#### Problem details
Copy every line that holds the string "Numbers" from the data below.

#### Recorded data
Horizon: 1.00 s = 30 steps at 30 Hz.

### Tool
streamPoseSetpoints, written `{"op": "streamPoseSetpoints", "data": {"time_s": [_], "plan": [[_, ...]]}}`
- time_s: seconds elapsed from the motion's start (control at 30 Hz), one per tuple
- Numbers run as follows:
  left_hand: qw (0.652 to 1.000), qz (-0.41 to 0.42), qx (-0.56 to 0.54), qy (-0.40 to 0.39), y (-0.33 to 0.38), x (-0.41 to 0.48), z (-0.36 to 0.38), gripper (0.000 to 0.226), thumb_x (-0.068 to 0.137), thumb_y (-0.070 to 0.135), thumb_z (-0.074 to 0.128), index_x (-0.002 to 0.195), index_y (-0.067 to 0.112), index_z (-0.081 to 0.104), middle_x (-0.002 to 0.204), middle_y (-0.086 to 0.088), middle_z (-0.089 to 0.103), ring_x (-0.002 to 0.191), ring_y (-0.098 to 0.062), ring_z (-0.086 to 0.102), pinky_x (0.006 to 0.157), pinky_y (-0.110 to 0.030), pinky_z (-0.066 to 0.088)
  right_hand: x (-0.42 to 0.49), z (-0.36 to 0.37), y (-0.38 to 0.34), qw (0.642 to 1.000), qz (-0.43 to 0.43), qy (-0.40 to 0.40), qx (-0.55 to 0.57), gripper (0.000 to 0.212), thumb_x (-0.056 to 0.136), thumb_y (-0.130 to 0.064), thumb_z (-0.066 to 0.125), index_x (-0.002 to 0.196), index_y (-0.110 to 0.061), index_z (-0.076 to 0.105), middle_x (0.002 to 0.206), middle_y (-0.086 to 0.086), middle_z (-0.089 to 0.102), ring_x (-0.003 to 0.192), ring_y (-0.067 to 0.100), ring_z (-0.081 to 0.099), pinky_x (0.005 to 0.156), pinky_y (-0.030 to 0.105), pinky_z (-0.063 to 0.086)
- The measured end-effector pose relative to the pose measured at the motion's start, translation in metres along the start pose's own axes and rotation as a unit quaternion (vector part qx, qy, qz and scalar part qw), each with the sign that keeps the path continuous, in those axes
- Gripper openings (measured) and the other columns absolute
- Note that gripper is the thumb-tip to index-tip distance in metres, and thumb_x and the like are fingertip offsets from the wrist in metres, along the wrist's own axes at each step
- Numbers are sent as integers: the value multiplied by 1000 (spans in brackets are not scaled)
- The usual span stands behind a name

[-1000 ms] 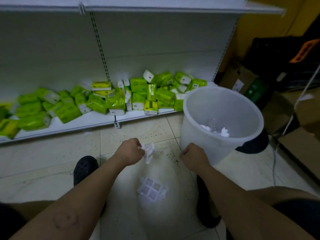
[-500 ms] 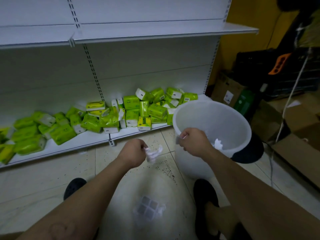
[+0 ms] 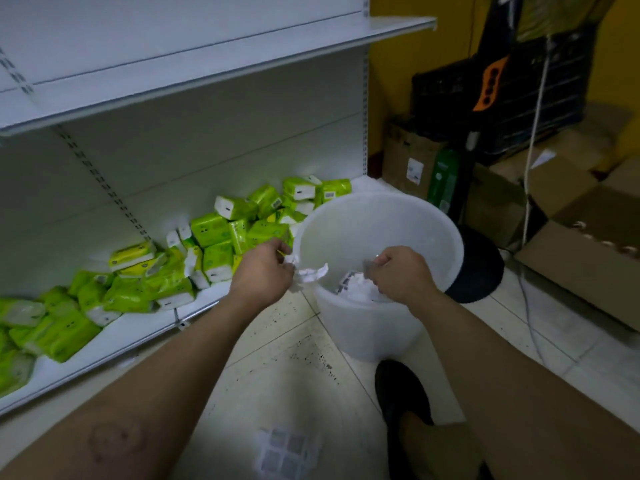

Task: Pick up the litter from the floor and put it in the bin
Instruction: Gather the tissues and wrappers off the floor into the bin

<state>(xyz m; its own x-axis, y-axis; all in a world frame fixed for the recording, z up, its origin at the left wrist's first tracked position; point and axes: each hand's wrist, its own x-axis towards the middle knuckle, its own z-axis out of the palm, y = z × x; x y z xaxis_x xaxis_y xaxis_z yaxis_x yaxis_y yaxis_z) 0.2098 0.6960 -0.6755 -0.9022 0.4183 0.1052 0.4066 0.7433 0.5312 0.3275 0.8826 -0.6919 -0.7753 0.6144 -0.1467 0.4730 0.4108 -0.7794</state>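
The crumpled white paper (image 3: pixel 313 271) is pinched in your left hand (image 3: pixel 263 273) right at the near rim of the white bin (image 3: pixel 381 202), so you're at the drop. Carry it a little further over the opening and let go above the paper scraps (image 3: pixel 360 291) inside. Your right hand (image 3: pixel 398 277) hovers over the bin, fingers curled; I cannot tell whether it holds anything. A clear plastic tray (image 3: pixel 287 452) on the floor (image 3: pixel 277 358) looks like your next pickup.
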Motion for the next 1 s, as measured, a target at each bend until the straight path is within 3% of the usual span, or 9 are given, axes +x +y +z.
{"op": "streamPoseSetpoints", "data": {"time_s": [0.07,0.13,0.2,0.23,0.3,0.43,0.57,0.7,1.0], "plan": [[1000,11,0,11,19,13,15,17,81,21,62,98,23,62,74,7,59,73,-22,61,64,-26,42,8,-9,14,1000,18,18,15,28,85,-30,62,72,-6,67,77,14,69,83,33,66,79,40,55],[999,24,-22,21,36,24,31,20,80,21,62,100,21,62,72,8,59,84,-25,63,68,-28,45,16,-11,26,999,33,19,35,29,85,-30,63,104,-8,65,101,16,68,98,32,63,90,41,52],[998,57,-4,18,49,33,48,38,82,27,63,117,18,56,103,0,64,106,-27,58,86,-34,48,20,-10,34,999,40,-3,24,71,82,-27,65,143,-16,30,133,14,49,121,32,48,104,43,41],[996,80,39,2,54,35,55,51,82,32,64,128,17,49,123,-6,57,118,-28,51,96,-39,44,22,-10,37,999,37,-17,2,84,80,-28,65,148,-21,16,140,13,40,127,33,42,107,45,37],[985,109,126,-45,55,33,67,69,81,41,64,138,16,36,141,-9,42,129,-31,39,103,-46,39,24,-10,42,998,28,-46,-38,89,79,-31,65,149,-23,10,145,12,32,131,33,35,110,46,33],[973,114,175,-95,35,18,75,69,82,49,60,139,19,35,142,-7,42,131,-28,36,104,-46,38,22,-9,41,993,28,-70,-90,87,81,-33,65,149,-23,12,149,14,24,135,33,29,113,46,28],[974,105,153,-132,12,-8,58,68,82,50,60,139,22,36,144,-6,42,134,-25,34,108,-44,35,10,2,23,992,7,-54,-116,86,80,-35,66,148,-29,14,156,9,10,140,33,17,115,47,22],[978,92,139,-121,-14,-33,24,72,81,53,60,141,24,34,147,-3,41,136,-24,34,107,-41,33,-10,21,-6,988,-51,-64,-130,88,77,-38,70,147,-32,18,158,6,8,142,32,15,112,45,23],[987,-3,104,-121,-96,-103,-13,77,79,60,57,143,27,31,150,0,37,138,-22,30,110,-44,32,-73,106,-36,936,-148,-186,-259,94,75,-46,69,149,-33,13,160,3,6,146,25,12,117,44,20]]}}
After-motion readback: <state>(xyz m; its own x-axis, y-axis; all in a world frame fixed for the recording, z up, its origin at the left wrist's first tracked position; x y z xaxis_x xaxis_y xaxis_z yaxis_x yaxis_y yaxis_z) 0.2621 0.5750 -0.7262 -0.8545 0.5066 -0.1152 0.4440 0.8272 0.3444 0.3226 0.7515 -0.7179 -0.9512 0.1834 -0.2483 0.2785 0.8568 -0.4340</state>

#### Solved exercise
- Numbers run as follows:
- Numbers are sent as integers: the value multiplied by 1000 (spans in brackets are not scaled)

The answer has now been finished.